Wells-Index 860 Brand new machine, never powered up. Built 1979. I bought this machine less than a year ago from a New Mexico estate sale still in its original, factory crate and had it shipped to...



					seattle.craigslist.org


----------



## FOMOGO

That would be a great machine to have. Even better to have gotten it for what this lucky guy probably got it for. Which I'm betting was considerably less than 20k. Mike


----------



## projectnut

FOMOGO said:


> That would be a great machine to have. Even better to have gotten it for what this lucky guy probably got it for. Which I'm betting was considerably less than 20k. Mike



I'm sure it was.  I have the paperwork for my Bridgeport 1.5 hp vari-speed machine from when it was originally sold to a high school in 1972.  The machine is the standard 9"x 42" that came with power feeds on the X and Y axis, a set of end mills by 1/16" up to 3/4", a set of R8 collets by 1/16" to 3/4" and a set of table clamps.  The high school paid a little over $1,400.00 for the machine and accessories, and another $200.00 for delivery and setup.


----------



## Latinrascalrg1

I dont know about that Price but those scrapings sure are Pretty!


----------



## rwm

I have never seen a mill with the horizontal spindle like that. Way cool.

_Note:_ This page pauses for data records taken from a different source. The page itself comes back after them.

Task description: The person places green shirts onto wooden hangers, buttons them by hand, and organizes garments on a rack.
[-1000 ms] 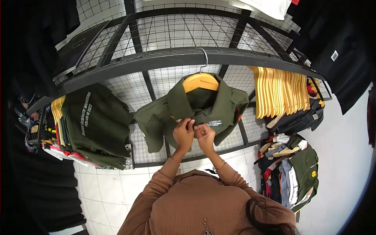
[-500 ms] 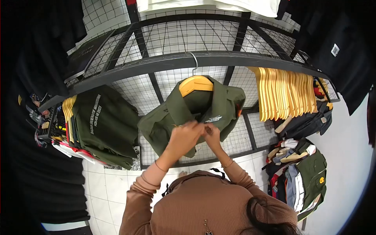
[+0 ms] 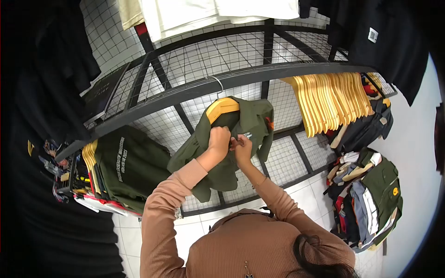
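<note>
- Shifted since the earlier frame, head view: left hand [image 3: 218,142], now higher against the shirt's neckline; the hands, overlapping then, show a slim gap between them; the shirt sits nearer 11 o'clock, its collar pulled askew.
- Dark green shirt [image 3: 222,173], long-sleeved: at the centre of the view, on a wooden hanger [image 3: 222,108], its hook [image 3: 219,85] over the black rail [image 3: 250,75] towards 12 o'clock.
- Handling, as judged: light, soft body; collar [image 3: 246,118] somewhat stiffer; not fragile; liable to swing on the single hook. Best holds: front edges and collar base; hanger for steadying.
- Left hand: back uppermost, fingers curled closed at the front edge, apparently gripping cloth; fingertips hidden. Forearm rises from 7 o'clock, wrist nearly straight.
- Right hand [image 3: 243,150]: just beside the left, towards 4 o'clock; fingers bent inward, thumb side towards the shirt front. Whether cloth is pinched, cannot tell. Forearm enters from 5 o'clock.
- Surroundings: bare wooden hangers [image 3: 331,104] at 2 o'clock; lettered dark green garment [image 3: 134,167] between 8 and 9 o'clock; mixed hanging clothes [image 3: 371,199] at 4 o'clock; white garment [image 3: 185,16] between 11 and 12 o'clock.
</note>
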Available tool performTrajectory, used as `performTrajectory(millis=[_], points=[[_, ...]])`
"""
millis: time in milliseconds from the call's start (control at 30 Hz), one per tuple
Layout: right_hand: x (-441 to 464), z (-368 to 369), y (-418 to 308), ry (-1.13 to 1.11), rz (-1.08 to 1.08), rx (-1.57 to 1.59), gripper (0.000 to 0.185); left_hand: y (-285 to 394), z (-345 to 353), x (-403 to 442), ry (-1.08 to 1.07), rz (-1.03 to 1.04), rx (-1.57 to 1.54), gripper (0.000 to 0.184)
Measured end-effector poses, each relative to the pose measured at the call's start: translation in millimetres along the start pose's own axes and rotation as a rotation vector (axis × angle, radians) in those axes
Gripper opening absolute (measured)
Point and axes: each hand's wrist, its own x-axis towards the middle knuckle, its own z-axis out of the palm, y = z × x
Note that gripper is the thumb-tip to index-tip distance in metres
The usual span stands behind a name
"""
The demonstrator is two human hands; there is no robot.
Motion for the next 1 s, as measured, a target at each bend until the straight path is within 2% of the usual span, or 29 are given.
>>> performTrajectory(millis=[33,133,233,367,400,467,500,600,733,867,1000], points=[[-1.0,-0.3,3.8,0.013,-0.002,0.007,0.012,-0.4,3.4,-0.5,0.005,-0.035,0.025,0.038],[-9.8,-3.2,-3.6,-0.024,0.250,0.194,0.006,-7.9,7.1,-2.7,-0.035,-0.060,0.062,0.036],[-19.1,-8.7,-7.1,-0.036,0.257,0.209,0.008,-22.9,4.8,-1.9,-0.122,-0.061,0.080,0.035],[-35.6,0.3,-13.8,-0.050,0.290,0.207,0.007,-42.6,-9.0,-8.7,-0.204,0.146,-0.021,0.035],[-38.8,3.0,-17.4,-0.059,0.303,0.201,0.006,-50.4,-0.8,-8.0,-0.124,0.233,-0.200,0.033],[-44.8,8.0,-26.7,-0.032,0.269,0.188,0.009,-60.8,5.2,-7.5,0.031,0.405,-0.557,0.031],[-48.0,10.7,-31.2,-0.016,0.241,0.172,0.011,-62.0,4.0,-8.1,0.028,0.419,-0.556,0.031],[-53.3,12.2,-35.7,0.022,0.196,0.132,0.014,-65.0,-10.7,-15.6,0.026,0.461,-0.853,0.031],[-54.8,6.2,-40.1,0.068,0.138,0.075,0.009,-61.2,-32.2,-23.9,-0.052,0.480,-0.947,0.034],[-64.7,5.5,-51.2,0.119,0.099,0.093,0.004,-56.0,-23.9,-20.4,-0.005,0.481,-1.069,0.037],[-70.3,-1.5,-63.9,0.133,0.097,0.149,0.007,-51.2,-22.1,-15.2,0.011,0.478,-1.000,0.034]])
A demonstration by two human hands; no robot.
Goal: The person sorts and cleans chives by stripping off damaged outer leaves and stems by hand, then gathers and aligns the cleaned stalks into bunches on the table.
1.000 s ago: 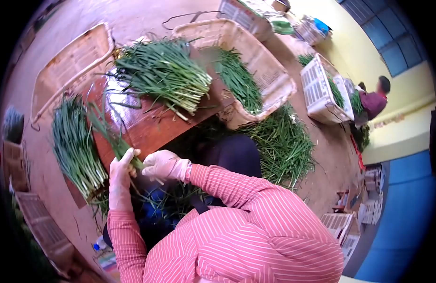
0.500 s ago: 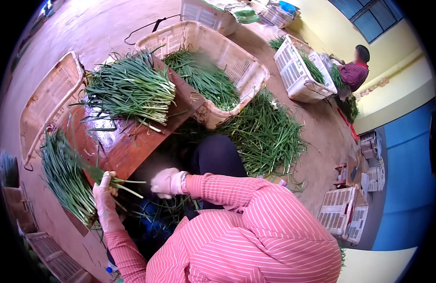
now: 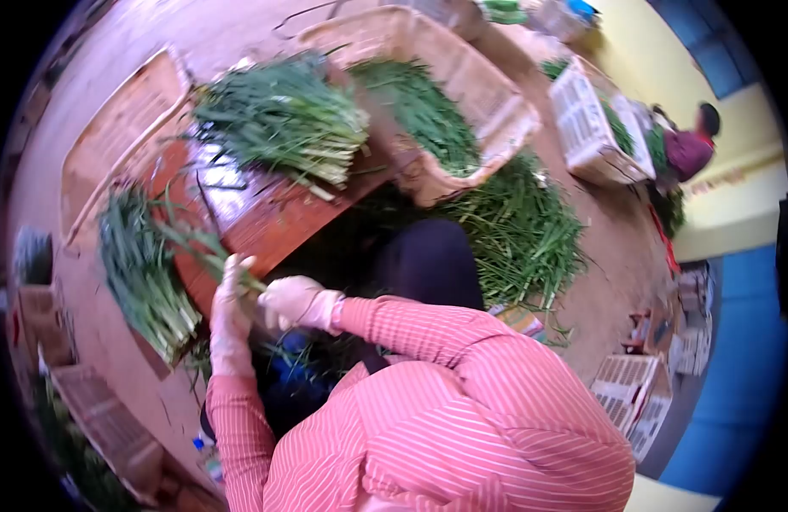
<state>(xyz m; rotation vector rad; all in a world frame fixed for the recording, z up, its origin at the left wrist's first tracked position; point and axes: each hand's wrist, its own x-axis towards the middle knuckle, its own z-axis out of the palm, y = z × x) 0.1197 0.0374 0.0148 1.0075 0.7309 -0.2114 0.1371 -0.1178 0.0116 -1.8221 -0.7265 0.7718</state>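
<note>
My left hand, in a pale glove, is closed round a few garlic chives, their green leaves pointing up and left. Right beside it, my gloved right hand is closed at the pale lower ends of the same stalks. A thick bundle of chives lies at the left edge of the reddish-brown board. On top of the board sits a larger pile of chives, white ends toward the right. The fingertips of my right hand are partly hidden and blurred.
A big plastic crate with chives stands behind the board, and another crate is at its left. Loose chives are heaped on the floor by my knee. At the far right a person is beside a white crate.
My right hand has moved left onto the stalk ends beside my left hand. The camera view has shifted, so the surroundings appear farther right and slightly higher.
</note>
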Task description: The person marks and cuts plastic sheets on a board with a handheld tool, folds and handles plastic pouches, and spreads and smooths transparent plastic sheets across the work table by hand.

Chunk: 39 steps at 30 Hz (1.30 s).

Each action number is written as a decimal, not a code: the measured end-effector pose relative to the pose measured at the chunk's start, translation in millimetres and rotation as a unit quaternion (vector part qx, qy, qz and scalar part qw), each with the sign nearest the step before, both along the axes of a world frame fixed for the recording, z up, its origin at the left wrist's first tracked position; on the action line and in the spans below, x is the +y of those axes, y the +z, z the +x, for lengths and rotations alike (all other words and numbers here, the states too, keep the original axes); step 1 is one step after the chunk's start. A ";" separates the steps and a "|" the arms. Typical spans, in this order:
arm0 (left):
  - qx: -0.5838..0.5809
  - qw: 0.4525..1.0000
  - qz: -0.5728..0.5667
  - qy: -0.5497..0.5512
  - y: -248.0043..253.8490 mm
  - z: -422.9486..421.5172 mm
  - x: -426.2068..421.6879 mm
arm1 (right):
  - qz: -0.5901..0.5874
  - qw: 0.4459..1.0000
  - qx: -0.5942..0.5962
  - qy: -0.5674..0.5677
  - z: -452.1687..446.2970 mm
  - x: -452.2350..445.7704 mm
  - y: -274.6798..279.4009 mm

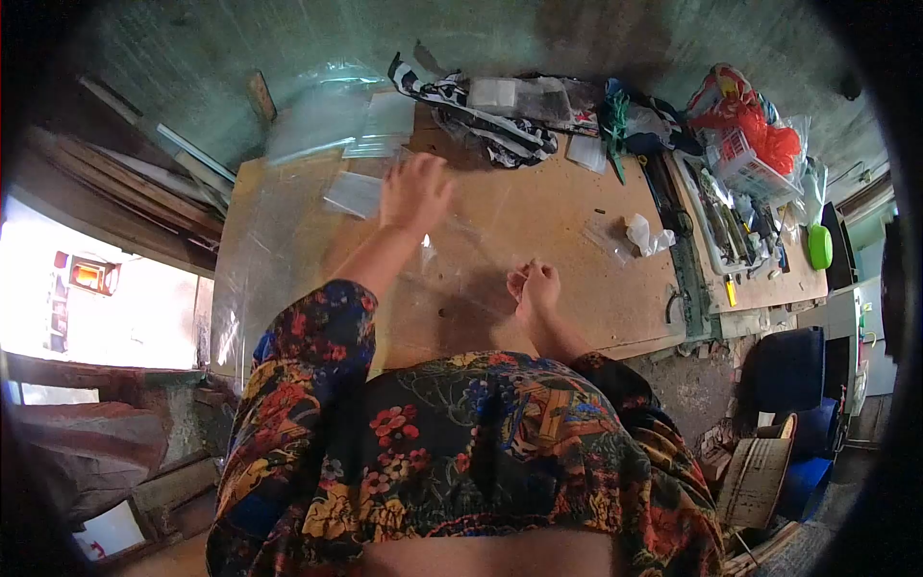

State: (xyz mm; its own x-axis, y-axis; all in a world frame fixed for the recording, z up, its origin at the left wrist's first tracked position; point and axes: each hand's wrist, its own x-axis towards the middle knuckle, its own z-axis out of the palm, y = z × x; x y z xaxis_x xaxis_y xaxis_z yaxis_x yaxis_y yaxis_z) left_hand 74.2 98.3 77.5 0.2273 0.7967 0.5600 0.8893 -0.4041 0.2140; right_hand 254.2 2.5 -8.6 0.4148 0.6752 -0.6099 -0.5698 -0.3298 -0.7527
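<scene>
Fingers loosely spread, a person's left hand (417, 197) is beside a plastic packet (352, 194) near the bench's (567, 216) far left corner; the right hand (536, 288) curls, contents unclear. A brushing floral cuff (348, 300) could drag the packet askew.

The only view looks out from the wearer's head, facing forward and steeply down past the patterned garment (471, 442) at the bottom edge to the wooden tabletop (577, 212) in the middle and the wall (596, 38) along the top. It sits within arm's length of the left hand (415, 195) and right hand (536, 287), while its wide, round field bends toward dark corners, reaching a bright opening (144, 313) at far left.
</scene>
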 end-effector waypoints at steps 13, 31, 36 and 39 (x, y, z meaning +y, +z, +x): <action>0.232 0.918 -0.274 -0.167 -82.6 -11.1 -112.9 | 0.072 0.991 0.065 -0.091 38.8 -20.6 -22.7; 0.206 0.926 -0.315 -0.031 -84.6 -47.7 -122.5 | 0.215 0.478 -0.734 0.431 42.2 -17.2 -20.6; 0.205 0.934 -0.291 -0.041 -77.3 -33.4 -124.9 | 0.113 0.527 -0.697 0.473 105.3 -10.4 -2.6; 0.227 0.924 -0.300 -0.076 -79.9 -40.5 -116.6 | 0.055 0.498 -0.781 0.374 157.1 11.9 -16.8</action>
State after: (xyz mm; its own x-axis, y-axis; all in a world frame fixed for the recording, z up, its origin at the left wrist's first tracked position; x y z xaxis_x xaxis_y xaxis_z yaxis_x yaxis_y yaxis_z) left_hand 33.8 -18.3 -2.4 0.4658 0.8718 -0.1518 0.8847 -0.4623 0.0596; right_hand 411.3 14.4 -25.4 -0.0673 0.9906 0.1191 0.9890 0.0820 -0.1227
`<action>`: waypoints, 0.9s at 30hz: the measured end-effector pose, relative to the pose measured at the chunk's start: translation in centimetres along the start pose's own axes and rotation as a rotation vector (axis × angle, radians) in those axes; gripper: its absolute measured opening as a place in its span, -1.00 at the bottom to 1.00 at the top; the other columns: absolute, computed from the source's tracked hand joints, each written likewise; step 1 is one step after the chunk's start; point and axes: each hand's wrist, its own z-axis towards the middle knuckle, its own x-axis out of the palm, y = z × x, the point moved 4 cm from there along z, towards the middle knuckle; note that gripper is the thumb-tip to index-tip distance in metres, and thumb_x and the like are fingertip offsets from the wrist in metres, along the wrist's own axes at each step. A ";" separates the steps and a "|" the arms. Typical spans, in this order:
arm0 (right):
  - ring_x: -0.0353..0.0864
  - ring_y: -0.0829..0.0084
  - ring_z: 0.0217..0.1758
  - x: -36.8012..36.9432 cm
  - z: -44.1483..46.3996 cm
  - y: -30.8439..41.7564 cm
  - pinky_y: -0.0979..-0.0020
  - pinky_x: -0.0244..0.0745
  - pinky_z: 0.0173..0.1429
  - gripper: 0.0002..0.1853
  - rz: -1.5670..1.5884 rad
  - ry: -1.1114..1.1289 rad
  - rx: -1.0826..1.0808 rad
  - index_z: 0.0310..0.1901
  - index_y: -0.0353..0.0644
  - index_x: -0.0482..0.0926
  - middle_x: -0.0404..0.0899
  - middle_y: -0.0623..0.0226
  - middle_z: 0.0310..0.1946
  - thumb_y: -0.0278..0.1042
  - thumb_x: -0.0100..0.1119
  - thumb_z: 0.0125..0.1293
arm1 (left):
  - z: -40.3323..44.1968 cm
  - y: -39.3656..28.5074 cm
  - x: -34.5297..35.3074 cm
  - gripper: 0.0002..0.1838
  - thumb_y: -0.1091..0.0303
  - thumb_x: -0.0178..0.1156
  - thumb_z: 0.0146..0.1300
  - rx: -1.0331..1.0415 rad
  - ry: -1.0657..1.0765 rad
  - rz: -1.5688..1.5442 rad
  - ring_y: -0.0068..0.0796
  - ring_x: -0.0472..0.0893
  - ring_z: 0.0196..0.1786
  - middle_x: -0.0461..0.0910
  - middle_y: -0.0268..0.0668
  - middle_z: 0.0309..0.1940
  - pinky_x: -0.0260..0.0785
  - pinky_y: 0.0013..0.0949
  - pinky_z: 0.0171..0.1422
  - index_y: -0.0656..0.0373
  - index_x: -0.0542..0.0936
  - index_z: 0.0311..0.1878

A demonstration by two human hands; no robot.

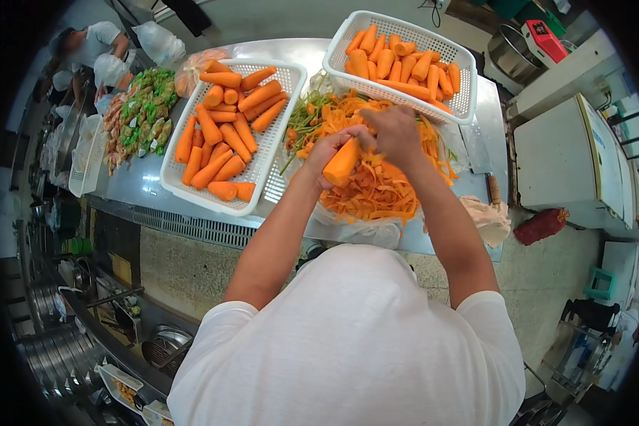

Are Wells any good? 
Robert


----------



## Janderso

Let me just wipe the drool off my chin.
That is a very nice, versatile machine.
Made in the USA!!


----------



## projectnut

rwm said:


> I have never seen a mill with the horizontal spindle like that. Way cool. Are Wells any good?
> Robert


 I can't speak to the newer ones, but the ones of the vintage in the ad have a very good reputation.  Several of the machinist I worked with had used them in previous shops.  We didn't have any in our shop, mostly because the combination vertical/ horizontal portion machines didn't have a table large enough for the work we did.  The largest horizontal mill in our shop was a TOS  but I don't remember the model.  

I only used it a handful of times, and what I remember most about it was almost all of the controls were on the back side, and we had to have a raised walkway constructed to be able to get high enough to reach over the table far enough to take measurements.  Almost everyone avoided using it unless absolutely necessary.  It often took longer to setup a part than it did to machine it.


----------



## benmychree

THAT IS CRAZY MONEY ---


----------



## Choiliefan

Wow...


----------